У деревни встретили с факелами ребята. Стоят на обочинах, крутят перед мордами испуганных лошадей огонь. Это молодцы, что устроили такую встречу, только у одного прокеросиненная пакля сорвалась и влетела в последнюю кошевку. Там визг, крик. Кто-то выругался, погнался за ребятами. Но разве их догонишь, они, как зайцы, по сугробам скачут: брючины подоткнуты за отвороты валенок, и нипочем им никакой снег.
Забрехали собаки. Замелькали в освещенных окнах силуэты любопытно прильнувших к стеклам мартьяновцев. Мишка Морозов и Райкин муж дико прогорланили:
«Вот будораги! — подумал Степан. — Ладно, пущай поорут. Гулять так гулять». Он первым распахнул дверь в избу, зажмурился от света двухсотваттовой лампочки, довольно разгладил усы при виде празднично накрытых столов. Жена, бабка Анна и стряпуха тетка Катерина хлопотали, добавляя закусок.
— Эй, хозяйки! Молодых поздравляйте, гостей встречайте! — бойко крикнул Степан, сбрасывая с плеч полушубок.
Из-за переборки выплыла белая и рыхлая, как сдобное тесто, тетка Катерина, вытирая руки о передник, певуче завела:
— Анделы вы мои! Поди, намерзлись! Антонида Васильевна, давай шубку-то повешу, давай. — Это она Тоньку так принялась величать.
Марья поцеловала сына и сноху, слезливо вытянула лицо.
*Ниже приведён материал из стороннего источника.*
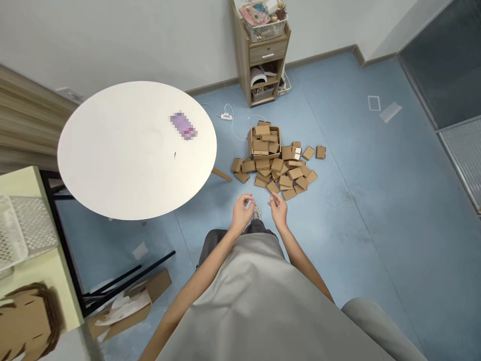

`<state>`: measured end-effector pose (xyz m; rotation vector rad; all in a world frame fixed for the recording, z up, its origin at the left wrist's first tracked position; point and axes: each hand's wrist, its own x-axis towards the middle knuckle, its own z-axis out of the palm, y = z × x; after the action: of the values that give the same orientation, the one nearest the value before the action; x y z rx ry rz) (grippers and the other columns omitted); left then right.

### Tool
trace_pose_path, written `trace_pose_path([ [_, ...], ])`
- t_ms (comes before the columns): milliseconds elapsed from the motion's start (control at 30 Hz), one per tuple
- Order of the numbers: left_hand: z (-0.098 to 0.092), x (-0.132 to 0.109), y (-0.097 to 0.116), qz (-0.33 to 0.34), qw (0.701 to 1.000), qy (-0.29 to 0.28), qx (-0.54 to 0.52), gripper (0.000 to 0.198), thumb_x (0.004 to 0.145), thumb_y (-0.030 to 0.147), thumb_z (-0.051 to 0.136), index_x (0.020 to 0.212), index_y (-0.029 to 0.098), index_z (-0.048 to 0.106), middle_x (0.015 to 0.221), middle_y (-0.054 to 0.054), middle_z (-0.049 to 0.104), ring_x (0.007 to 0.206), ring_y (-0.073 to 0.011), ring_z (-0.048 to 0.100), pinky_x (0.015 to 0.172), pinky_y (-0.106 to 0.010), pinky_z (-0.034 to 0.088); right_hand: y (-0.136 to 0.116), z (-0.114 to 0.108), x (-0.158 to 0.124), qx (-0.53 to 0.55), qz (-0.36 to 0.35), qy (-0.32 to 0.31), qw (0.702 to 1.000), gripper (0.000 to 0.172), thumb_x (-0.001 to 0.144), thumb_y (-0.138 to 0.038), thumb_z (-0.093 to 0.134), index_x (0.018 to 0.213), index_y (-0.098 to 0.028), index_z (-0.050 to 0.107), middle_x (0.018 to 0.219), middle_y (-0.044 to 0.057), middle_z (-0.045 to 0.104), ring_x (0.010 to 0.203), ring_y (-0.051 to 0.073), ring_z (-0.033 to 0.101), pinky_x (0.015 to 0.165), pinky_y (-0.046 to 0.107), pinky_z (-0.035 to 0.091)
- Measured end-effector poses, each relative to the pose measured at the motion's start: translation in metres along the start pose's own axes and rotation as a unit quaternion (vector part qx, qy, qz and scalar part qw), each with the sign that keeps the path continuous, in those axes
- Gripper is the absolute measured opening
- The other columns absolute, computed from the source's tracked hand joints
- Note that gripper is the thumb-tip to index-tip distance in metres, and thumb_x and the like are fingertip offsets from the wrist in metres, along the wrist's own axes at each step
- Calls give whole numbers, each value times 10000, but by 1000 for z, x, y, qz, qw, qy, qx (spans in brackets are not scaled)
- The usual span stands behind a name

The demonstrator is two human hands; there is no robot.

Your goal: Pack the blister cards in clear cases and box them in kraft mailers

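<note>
My left hand (pixel 242 213) hovers in front of my body, its fingers loosely bent with a gap to the thumb. Beside it, my right hand (pixel 278 209) is held the same way, fingers half curled. I see nothing in either hand. Beyond them on the blue floor lies a heap of small brown cardboard boxes (pixel 263 164). A larger open carton (pixel 250 143) at the back of the heap is filled with more of these boxes. In the picture, my right fingertips overlap the near edge of the heap; contact cannot be made out.
A white round table (pixel 124 165) stands at left, bearing a blurred purple item (pixel 183 125). Behind the heap is a wooden cabinet (pixel 268 52) with a white cable (pixel 233 125) nearby. At lower left are a shelf with flattened cardboard (pixel 28 321) and an open carton (pixel 158 286).
</note>
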<state>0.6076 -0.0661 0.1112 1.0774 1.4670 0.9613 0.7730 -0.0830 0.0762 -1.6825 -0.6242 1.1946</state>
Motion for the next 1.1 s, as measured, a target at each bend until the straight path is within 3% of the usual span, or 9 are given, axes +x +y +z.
trace_pose_path([
  [133,-30,6,-7,-17,998,53,-28,64,901,224,696,965,226,687,1270,-132,727,1289,-284,726,1198,-525,557,-3,36,-9,-17,-6,-59,998,621,868,-671,743,1246,-179,758,1390,208,777,1300,351,754,1017,542,693],
  [267,-77,5,-15,-22,993,98,-58,81,900,248,696,976,229,679,1289,-132,739,1260,-279,738,1199,-533,556,-12,85,-27,-36,-18,-113,993,578,870,-677,753,1189,-195,771,1338,184,795,1266,335,761,974,514,715],
  [467,-182,-16,-29,-1,980,159,-123,89,917,272,690,993,229,667,1317,-142,735,1296,-271,730,1226,-522,537,-20,186,-85,-77,-58,-190,977,528,882,-654,742,1161,-206,768,1300,172,806,1232,331,778,979,503,709],
  [633,-282,-42,-45,11,969,204,-138,71,944,265,690,998,229,659,1300,-137,747,1326,-267,716,1217,-498,543,-13,283,-148,-104,-107,-254,956,493,919,-610,702,1195,-206,765,1313,176,805,1195,330,791,989,489,693],
  [767,-351,-64,-55,22,953,258,-155,54,966,263,667,1002,232,641,1297,-133,760,1316,-261,723,1208,-487,542,-7,345,-193,-109,-134,-312,934,446,931,-572,706,1176,-206,772,1300,177,811,1179,337,796,1016,511,674],
  [933,-413,-88,-69,13,922,337,-191,84,989,303,657,972,240,604,1285,-149,779,1306,-279,732,1174,-488,560,-9,398,-227,-166,-165,-368,900,405,938,-552,701,1146,-216,792,1250,165,828,1198,335,784,1025,501,660],
  [1100,-464,-91,-84,-12,911,376,-171,125,1014,343,649,979,240,586,1336,-158,764,1314,-275,726,1153,-461,566,-7,455,-240,-197,-169,-413,873,377,945,-544,700,1128,-230,801,1249,140,832,1195,318,782,978,457,670],
])
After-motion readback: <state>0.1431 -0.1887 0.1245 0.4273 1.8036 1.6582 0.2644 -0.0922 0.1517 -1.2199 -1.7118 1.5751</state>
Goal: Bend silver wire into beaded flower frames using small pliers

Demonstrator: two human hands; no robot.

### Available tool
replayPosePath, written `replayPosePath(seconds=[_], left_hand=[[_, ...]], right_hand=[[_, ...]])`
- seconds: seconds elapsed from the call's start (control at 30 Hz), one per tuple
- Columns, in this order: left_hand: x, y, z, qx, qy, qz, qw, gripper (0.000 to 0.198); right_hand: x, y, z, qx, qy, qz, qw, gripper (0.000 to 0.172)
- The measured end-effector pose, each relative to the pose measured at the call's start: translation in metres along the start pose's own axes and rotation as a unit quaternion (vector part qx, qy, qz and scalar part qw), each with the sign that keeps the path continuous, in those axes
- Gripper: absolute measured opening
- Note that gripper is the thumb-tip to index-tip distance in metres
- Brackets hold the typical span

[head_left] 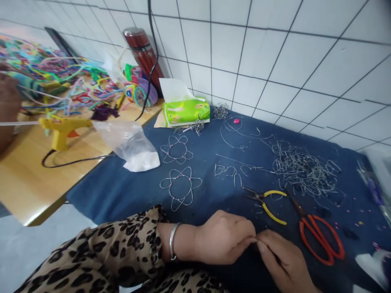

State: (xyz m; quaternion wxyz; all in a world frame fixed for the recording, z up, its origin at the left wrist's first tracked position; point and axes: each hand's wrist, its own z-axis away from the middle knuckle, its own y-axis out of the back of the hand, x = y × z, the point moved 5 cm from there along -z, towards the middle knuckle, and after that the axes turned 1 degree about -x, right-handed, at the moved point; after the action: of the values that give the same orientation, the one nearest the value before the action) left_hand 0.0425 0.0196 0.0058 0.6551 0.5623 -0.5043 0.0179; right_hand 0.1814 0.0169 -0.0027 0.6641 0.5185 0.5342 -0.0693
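Observation:
My left hand (226,238), with a silver bangle (172,242) on its wrist, is closed in a pinch near the table's front. Its fingertips meet those of my right hand (282,258), also pinched. Whatever lies between the fingers is too small to make out. Beyond my hands lie yellow-handled pliers (270,203) with parted handles and red-handled scissors (322,238). Two flower-shaped wire pieces with pink dots, a nearer one (192,185) and a farther one (187,151), rest on the blue cloth (134,195). Several bent wire bits (233,171) lie beyond the pliers.
A tangled wire heap (305,167) spreads at the right. Toward the wall stand a green tissue pack (186,112) and a red flask (146,57). On the wooden table (18,183) at left are a yellow glue gun (62,128), colourful pipe cleaners (88,87) and another person's hand (7,101).

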Motion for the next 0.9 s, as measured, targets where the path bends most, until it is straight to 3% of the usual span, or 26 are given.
replayPosePath(seconds=[0.1,0.23,0.37,0.47,0.63,0.9], left_hand=[[-0.002,0.001,-0.002,0.009,0.004,0.002,1.0,0.012],[-0.012,0.005,-0.006,0.041,0.055,0.065,0.995,0.012],[-0.018,0.008,-0.006,0.07,0.111,0.147,0.98,0.012],[-0.026,0.008,-0.004,0.082,0.181,0.213,0.957,0.015],[-0.034,0.003,-0.005,0.054,0.22,0.28,0.933,0.016],[-0.031,-0.003,-0.004,0.017,0.216,0.243,0.946,0.016]], right_hand=[[0.001,0.0,-0.002,0.003,-0.012,-0.016,1.0,0.021],[0.007,0.0,-0.004,0.018,-0.041,-0.03,0.999,0.02],[0.012,-0.003,-0.005,0.024,-0.127,-0.052,0.99,0.028],[0.017,-0.003,-0.005,0.036,-0.181,-0.12,0.975,0.043],[0.018,-0.003,-0.005,0.02,-0.167,-0.141,0.976,0.038],[0.019,-0.003,-0.004,0.035,-0.152,-0.127,0.979,0.033]])
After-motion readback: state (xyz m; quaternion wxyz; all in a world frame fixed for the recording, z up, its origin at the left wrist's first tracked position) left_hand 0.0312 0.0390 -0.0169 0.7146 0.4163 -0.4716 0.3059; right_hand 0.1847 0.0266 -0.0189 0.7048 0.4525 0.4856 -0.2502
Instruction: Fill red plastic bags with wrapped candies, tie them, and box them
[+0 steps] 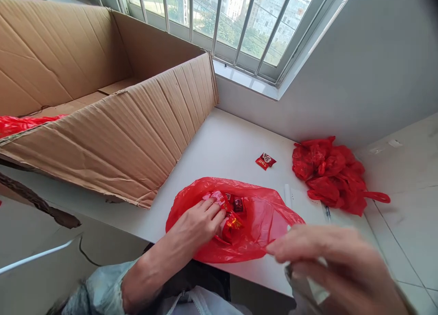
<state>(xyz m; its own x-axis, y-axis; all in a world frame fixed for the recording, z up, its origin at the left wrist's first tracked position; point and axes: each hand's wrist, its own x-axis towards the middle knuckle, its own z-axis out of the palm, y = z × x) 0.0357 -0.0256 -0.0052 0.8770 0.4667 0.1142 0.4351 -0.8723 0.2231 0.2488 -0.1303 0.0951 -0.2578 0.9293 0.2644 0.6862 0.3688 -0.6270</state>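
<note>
A red plastic bag (270,214) lies wide-mouthed at the table's front, with several small wrapped candies (238,204) inside. My left hand (201,220) reaches into it, fingers curled over a pink candy packet (219,197) beside a shiny red-and-gold wrapper (234,222). At the lower right, my right hand (338,260) is close to the camera and blurred. Its fingers are bent in around something greyish and white that I cannot make out, and the fingertips overlap the bag's right rim. Whether they grip the rim is unclear.
A large open cardboard box (150,128) fills the left side, with red plastic (23,123) at its near corner. One red candy packet (265,160) lies on the white table (229,141). Crumpled red bags (331,173) sit by the wall, near a pen (327,213). A barred window (236,27) is behind.
</note>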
— Ну вот, дочкой теперь мне будешь, — сказала Тоньке. — Живите чередом да честью. Андрюха, смотри не забижай ее.
Андрюха снисходительно ухмылялся, поглаживая мать, как ребенка, по голове. Степан недовольно повел бровью:
— Хватит нежности разводить. Давайте ближе к делу: гости томятся.
Ждали, пока прихорашивалась молодая. Тонька вышла из боковой комнаты взволнованно-счастливая, в тонком белом платье, в черных волосах — сверкающие приколки. Застенчиво улыбается, хлопает глазами, обнаженные руки не знает, куда девать. Рядом с Андрюхой она казалась просто куклой.
— Пора начинать. Рассаживайтесь, рассаживайтесь, — поторапливал Степан, волнуясь перед главным моментом свадьбы, как полководец перед сражением.
— Садитесь, гости дорогие, — приглашала Марья. На улице залаяли собаки, послышались голоса.
Димка привез остальных гостей. Едва распахнул дверь, закричал:
— Горько!
— Потише ты, дишной, — одернула его тетка Катерина.
— Больно быстер: не успели еще вино разлить.
По-хозяйски восседая меж сыновей, Степан распоряжался. Гости чинно сидели, спрятав руки под стол. Кто-то попросил:
— Речь молодым скажи, Степан Михайлович.
— Речи говорить мы не умеем, а слово сказать надобно. — Степан встал, откашлялся. — Живите, ребята, людей не смешите: честь по чести. Где совестно, там и любовно. Мы вот с маткой тридцать годков прожили, и не хуже людей, мирно да совестливо. И вам того желаем. Радости и счастья вам! Выпьем за молодых! — Степан подосадовал про себя, что слово к молодым получилось слишком коротким и малоскладным.